Homeowner Caroline Moore, who wrote the report that will form the basis of their evidence, said: “We believe that we and fellow residents of the Avon Mills site will suffer substantial material loss because of the conduct of the Wiltshire Council planning officers. We plan to ask the Local Government Ombudsmen to rule in our favour, impose appropriate sanctions and award us damages that reflect the adverse effect on our residential amenity arising from noise, disturbance, loss of privacy, loss of views, and detriment to the setting of the Avon Mills Grade II listed buildings.

“We also seek compensation for the time we have invested in pursuing this matter and defending our interests.”

The report highlights various conversations between the applicant’s planning director Paul Brailsford and Wiltshire Council planning officers.

In the report, Ms Moore, who owns a flat in Avon Mills with her brother, argues that more weight was given to the applicant’s specialist advisor rather than to the objections from English Heritage and the council’s own in-house specialist advisers who, the report states, ‘each provided detailed and strenuous objections to the Avon Mills field application’.

In the report, Ms Moore also highlights the delays she faced in getting information through the Freedom of Information procedure.
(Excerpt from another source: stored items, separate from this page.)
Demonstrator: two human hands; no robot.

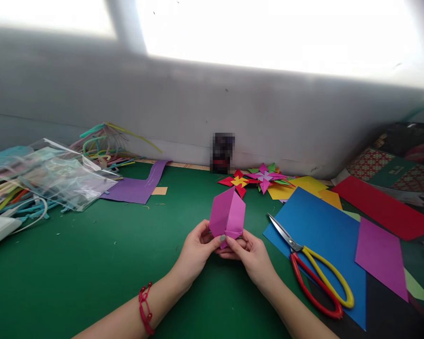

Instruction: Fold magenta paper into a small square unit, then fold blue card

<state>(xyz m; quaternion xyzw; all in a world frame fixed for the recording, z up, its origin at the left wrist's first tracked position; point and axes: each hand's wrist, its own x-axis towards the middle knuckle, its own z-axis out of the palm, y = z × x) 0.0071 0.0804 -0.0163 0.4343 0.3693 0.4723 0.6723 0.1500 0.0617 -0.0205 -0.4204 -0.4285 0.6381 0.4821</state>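
Observation:
A folded magenta paper piece (227,215) stands upright above the green table (92,263), held at its lower end by both hands. My left hand (198,249), with a red cord bracelet on the wrist, pinches its lower left corner. My right hand (249,252) pinches the lower right fold, fingertips meeting the left hand's. Both hands are closed on the paper.
Scissors (314,268) with red and yellow handles lie on a blue sheet (325,226) at the right, beside magenta (381,256), red (385,207) and yellow (304,186) sheets. Folded paper stars (257,179) lie by the wall. A purple sheet (137,186), clear plastic bags (56,176) and coloured strips lie at the left.

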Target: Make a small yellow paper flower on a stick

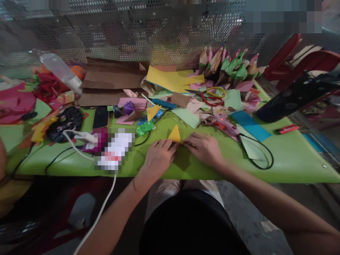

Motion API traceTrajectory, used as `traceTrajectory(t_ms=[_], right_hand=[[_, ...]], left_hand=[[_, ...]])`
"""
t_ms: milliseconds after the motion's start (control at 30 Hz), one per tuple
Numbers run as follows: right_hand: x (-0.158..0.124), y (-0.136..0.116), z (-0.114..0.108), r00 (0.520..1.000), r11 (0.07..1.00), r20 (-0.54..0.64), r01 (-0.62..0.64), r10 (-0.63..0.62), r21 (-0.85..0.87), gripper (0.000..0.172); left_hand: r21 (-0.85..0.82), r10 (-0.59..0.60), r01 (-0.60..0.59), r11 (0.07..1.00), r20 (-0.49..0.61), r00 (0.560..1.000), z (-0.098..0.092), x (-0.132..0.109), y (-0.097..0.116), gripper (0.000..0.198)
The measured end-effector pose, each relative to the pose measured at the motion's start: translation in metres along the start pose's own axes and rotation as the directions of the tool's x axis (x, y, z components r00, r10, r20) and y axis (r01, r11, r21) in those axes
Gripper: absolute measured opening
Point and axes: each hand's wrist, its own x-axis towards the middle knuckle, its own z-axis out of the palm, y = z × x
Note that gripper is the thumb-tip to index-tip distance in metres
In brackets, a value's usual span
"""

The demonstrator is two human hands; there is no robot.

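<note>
Between my hands, close to the front of the green table (148, 161), is a small piece of folded yellow paper (174, 134) with its pointed tip facing away from me. My left hand (161, 154) grips its lower left side, the fingers bent over it. At the lower right edge, my right hand (205, 147) pinches the same paper. Both thumbs are partly hidden. Another small yellow paper triangle (153, 112) lies just beyond, near a green plastic wrapper (145, 128).
A pink glue gun (225, 124) with a looping black cable lies right, near a red lighter (287, 129) and a dark bottle (292, 95). Scissors (212, 97), paper scraps and rolled paper cones (233, 67) fill the back. Left are a charging phone (115, 150) and a black phone (101, 117).
</note>
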Motion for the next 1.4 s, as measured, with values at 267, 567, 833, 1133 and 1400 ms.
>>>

Regulations state that a response to an information request should be provided within 20 working days, but she claims it took 35 working days for a response, followed by a resubmission, which took another 45 working days to respond to – a total of nearly four months.

She had hoped to use the information from the request as evidence against the plan, before it was decided.

So far nine of the 33 householders have signed in support of the document, while many others were approached with details of the report on Tuesday this week.

Wiltshire Council voted in favour of the Waitrose application on August 29. Construction work is expected to begin in late 2013.

A council spokesman said: “We have received the complaint and we are looking in to it.”